Sources : France Travail, fiche métier ambulancier ; analyses sectorielles sur les métiers de la santé peu exposés à l’automatisation. Conjugué à la pénurie de personnel et au vieillissement de la population, le métier d’ambulancier figure parmi les professions de santé les plus résilientes face à l’IA, avec une demande structurellement croissante.

9. Questions fréquentes sur le salaire d’ambulancier

  1. Quel est le salaire d’un ambulancier débutant en 2026 ?
    Un ambulancier diplômé d’État débutant perçoit environ 1 944 € brut par mois (soit près de 1 515 € net) selon la grille IDCC 16, hors heures supplémentaires et majorations de nuit ou de dimanche.
  2. Quelle différence de salaire entre le privé et la fonction publique hospitalière ?
    Le salaire de base est proche dans les deux secteurs (autour de 1 800 € à 2 100 € brut). Dans le privé, les majorations de nuit, dimanche et heures supplémentaires gonflent le revenu réel ; dans la fonction publique hospitalière, le complément de traitement « Ségur » ajoute 238 € net par mois.
  3. Combien rapportent les primes et majorations ?
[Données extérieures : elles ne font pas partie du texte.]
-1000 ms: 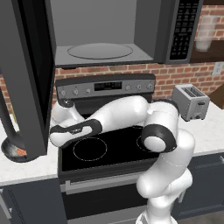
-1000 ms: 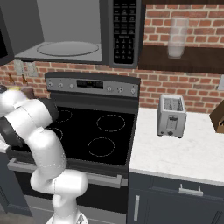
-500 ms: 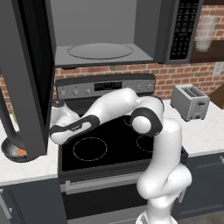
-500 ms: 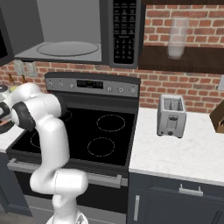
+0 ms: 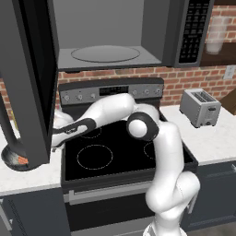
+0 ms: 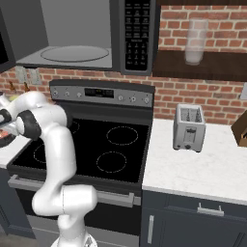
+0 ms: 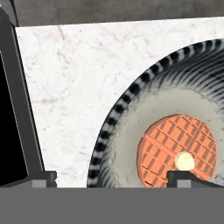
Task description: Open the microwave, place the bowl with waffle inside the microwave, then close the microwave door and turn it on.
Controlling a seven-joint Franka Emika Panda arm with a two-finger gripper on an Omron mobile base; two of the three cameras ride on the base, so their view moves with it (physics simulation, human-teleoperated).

    Les heures de nuit sont majorées de 25 %, le dimanche et les jours fériés donnent droit à une indemnité de 60 € brut pour 8 heures, et les heures supplémentaires suivent la majoration légale. Ces éléments peuvent ajouter plusieurs centaines d’euros nets par mois.
  4. Le métier d’ambulancier est-il menacé par l’intelligence artificielle ?
    Non. Le risque d’automatisation est faible à modéré : l’IA assiste la régulation et le dispatching mais ne remplace pas la prise en charge humaine du patient. Le secteur est même en forte tension, avec environ 12 500 postes à pourvoir chaque année d’ici 2030.
  5. Comment augmenter son salaire d’ambulancier ?
    En obtenant le DEA, en privilégiant les gardes de nuit et de week-end, en intégrant la fonction publique hospitalière pour le complément Ségur, en se spécialisant (SMUR) ou en évoluant vers la régulation et l’encadrement.